日本は不景気だという。失業率が高いという。統計的に見ればそれは事実なのだろうが、いわれているほどにはクリティカルな問題ではないように見える。それだけでなく、この状況はある種の必要悪と考えた方がいいのではないか。それは「不景気」だったり「高失業率」だったりする理由が、日本社会の内面的・構造的問題にあり、これを解決するには今のような状況がいいチャンスとなっているからだ。消費需要そのものがないから不景気だったり、労働需要がないから高失業率だったりしているのではない。

労働市場の問題を考えてみよう。中国からの密航者は、この不景気になっても絶えない。いかに大洪水による経済混乱があるとはいえ、その数は減ることなく、潜入の手法もさらに巧妙になっている。これだけ密入国のニーズが高いということは、まだそれだけ日本国内に密航者の労働への需要があるということだ。日本での雇用ニーズもないのに、利に聡い中国の連中が大挙して日本を目指すワケがない。いかに不況とはいっても、雇用の口はまだまだ国内にあるのだ。

ということは、現在の雇用の不均衡も、けっして国内の労働力ニーズ自体がシュリンクしていることから起こったのではない。単に、ニーズと提供とのマッチングの問題だということがわかる。つまり労働者の「高望み」による失業だ。もっとはっきりいうと、自分の持っている能力や可能性を顧みず、分をわきまえない「勤労意欲」を持っているヒトがまだまだ多いということになる。この勘違いが高失業率をもたらしている。だから意識改革なくしては、経済の活性化は実現不可能ということになる。

この転換に成功した例としては、1990年代に入ってのイギリスがあげられる。サッチャー政権期のイギリスは確かに失業者があふれていた。特に若年層・高学歴の、かつてのエリート予備層に、その歪みは顕著に出ていた。しかし、彼らが高望みをやめ、分相応の働き口で納得するようになったとき、イギリスは立ち直り、好景気を迎えた。みんなこれ以上失うモノがないところまで落ちてはじめて、意識転換ができたのだ。まさに大量の失業者は、パラダイムシフトのための産みの苦しみといえる。
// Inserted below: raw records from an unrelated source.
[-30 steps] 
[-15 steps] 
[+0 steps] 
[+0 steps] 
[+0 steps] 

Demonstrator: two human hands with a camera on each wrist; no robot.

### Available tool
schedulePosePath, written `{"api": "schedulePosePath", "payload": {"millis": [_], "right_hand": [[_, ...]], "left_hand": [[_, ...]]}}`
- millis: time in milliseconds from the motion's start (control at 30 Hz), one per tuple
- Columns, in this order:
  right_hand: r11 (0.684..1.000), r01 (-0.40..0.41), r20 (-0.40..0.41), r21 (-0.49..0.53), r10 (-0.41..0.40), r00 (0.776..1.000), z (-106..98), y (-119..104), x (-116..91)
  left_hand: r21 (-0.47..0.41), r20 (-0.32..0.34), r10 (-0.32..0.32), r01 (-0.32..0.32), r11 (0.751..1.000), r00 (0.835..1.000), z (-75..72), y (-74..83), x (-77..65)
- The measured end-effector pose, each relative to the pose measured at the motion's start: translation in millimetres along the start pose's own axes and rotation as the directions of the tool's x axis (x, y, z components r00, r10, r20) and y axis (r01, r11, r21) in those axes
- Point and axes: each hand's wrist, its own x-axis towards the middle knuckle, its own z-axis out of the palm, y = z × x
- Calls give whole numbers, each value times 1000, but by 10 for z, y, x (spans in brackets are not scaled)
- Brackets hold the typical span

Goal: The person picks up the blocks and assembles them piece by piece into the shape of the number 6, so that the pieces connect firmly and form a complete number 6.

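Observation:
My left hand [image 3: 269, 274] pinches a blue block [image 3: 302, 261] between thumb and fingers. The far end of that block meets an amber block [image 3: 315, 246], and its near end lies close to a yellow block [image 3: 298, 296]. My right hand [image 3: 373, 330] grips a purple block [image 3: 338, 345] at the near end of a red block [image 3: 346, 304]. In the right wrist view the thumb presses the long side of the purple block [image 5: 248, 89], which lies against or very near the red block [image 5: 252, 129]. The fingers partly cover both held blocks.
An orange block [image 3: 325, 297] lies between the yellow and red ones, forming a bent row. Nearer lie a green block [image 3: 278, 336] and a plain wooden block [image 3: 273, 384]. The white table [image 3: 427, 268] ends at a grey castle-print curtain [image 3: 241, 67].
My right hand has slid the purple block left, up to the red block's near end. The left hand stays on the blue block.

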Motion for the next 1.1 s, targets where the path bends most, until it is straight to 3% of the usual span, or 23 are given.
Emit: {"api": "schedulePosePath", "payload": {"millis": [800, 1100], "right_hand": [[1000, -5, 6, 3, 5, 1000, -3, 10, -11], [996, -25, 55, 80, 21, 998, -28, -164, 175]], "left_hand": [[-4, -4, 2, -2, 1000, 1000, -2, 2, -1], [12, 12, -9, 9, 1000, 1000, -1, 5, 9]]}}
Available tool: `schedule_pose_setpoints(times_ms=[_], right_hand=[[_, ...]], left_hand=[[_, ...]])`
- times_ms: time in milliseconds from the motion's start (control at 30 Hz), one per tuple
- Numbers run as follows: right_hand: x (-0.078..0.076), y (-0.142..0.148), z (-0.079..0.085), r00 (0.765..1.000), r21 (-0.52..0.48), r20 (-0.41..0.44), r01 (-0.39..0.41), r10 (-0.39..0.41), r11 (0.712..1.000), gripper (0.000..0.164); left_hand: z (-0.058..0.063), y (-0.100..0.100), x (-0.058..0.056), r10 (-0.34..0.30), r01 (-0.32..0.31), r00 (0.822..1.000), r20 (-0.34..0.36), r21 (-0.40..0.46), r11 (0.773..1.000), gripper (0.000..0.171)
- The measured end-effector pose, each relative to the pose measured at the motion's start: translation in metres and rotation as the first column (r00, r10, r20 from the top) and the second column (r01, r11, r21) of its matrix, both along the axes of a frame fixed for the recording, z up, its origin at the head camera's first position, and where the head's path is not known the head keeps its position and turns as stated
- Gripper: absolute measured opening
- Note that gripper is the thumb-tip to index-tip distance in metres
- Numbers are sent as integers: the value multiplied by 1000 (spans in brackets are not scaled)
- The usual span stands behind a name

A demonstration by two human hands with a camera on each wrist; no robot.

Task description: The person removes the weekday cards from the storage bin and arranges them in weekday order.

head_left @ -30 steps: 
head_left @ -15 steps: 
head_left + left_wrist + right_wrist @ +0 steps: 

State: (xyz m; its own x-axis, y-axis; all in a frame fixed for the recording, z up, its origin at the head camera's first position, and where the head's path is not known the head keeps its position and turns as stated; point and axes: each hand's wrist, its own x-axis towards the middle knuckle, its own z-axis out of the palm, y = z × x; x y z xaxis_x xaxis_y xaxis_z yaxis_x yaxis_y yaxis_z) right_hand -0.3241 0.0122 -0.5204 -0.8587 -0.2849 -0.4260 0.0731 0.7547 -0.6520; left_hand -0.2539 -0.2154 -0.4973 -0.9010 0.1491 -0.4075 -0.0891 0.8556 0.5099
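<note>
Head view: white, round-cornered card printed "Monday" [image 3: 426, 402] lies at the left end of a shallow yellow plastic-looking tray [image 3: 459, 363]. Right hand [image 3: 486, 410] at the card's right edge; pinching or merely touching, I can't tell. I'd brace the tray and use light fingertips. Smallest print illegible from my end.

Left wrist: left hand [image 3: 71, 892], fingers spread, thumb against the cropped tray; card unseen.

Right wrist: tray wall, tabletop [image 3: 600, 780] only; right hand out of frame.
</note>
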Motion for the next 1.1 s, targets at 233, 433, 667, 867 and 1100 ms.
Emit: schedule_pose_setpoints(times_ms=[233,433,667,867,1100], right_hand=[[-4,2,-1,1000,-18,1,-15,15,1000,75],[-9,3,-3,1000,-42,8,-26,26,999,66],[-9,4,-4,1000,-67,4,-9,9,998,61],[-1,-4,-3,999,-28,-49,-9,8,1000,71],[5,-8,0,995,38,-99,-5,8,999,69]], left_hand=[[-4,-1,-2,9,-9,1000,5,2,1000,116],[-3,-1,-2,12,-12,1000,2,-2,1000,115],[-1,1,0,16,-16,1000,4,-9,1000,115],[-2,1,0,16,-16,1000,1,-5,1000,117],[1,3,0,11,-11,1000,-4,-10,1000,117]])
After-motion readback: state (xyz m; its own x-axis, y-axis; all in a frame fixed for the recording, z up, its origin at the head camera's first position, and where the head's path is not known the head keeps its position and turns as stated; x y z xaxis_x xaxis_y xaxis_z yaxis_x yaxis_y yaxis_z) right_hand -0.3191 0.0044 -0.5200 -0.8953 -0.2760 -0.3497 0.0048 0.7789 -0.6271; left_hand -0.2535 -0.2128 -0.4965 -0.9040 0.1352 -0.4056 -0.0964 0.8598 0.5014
能力のないモノが、学歴だけで高給を取れる社会の方がおかしい。そんな甘い話が通用する方が異常なのだ。確かにバブル期には、その人間が持っている能力以上の高給が得られる働き口がたくさんあった。それは、時代がおかしかったからだ。悪い夢からは早く醒めなくてはいけない。いわれたことをこなすしか能力がないのなら、3Kだなんだとケチをつけることなく、黙々と働けばいい。すくなくともマジメにこつこつ生きるヒトを、最低限の処遇で受け入れるマインドは社会にあるはずだから。

悪平等に基づく労働コストの歪みの是正は、経済再建には必要不可欠な条件だ。古いコトバだが、「能力に応じた労働、働きに応じた分配」がなくては、向上意欲はわかない。高い能力を持つモノだけが高く評価されてはじめて、自分を磨く努力をする。マジメにこつこつ努力すれば、薄給でもきちんともらえ、生活ができる世の中の方が、よほど筋が通っている。それがふさわしい生きかたなのにも関わらず、自分の能力を無視した不相応な待遇を求める人が多い間は、マトモな経済活動は不可能だろう。

このように日本の労働市場は、供給過剰になっているわけではない。そこにあるのは、自分の能力をわきまえず高望みしているがために、失業している労働者たちだ。彼らの失業や社内失業状態は、長い間の高度成長と欺瞞に満ちた悪平等主義で、自分自身や世の中を客観的にみられなくなったことに原因がある。分をわきまえれば雇用のニーズはいくらでもある。大事なのは労働の意識を転換することの方だ。日本人の労働力が3K職場に戻るとき、そのときこそ、経済力が再生のスタートラインにつくときといえるだろう。